### WORK ORDER
The expected output is every line of the data exactly as shown, minus the images.

### PROVIDED DATA
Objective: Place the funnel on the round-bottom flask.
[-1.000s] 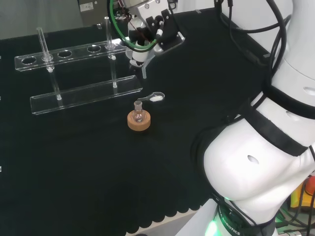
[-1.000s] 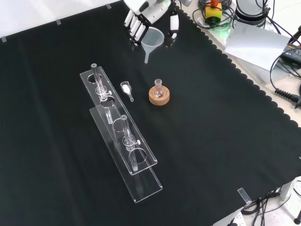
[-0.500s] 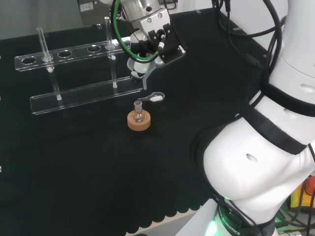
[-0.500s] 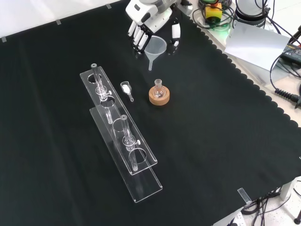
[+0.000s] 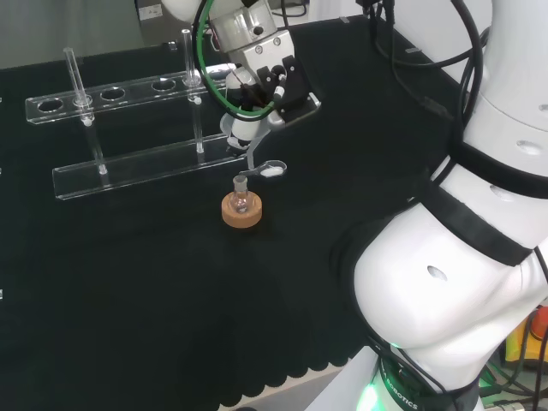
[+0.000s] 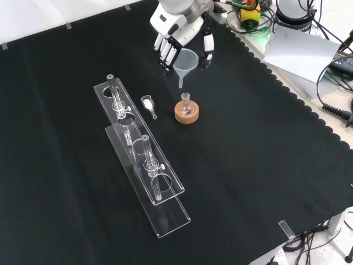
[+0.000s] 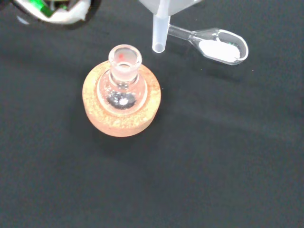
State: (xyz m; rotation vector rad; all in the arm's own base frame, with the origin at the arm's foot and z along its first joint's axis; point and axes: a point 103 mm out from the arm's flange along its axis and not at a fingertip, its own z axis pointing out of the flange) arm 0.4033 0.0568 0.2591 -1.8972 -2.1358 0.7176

### EXERCISE SOLUTION
Objective: Place the funnel on the round-bottom flask.
[-1.000s] 
[-1.000s] 
[-0.500s] 
[-0.500s] 
[+0.000s] 
[+0.000s] 
[+0.000s] 
State: (xyz m; rotation vector rad; all in the arm's own base frame, with the origin at the arm's foot and z along its first joint's axis; point and axes: a point 103 mm out from the arm's flange along its axis and not at a fingertip, its own z axis pointing out of the flange) arm 0.4033 0.0568 0.2591 -1.8972 -2.1358 0.7176

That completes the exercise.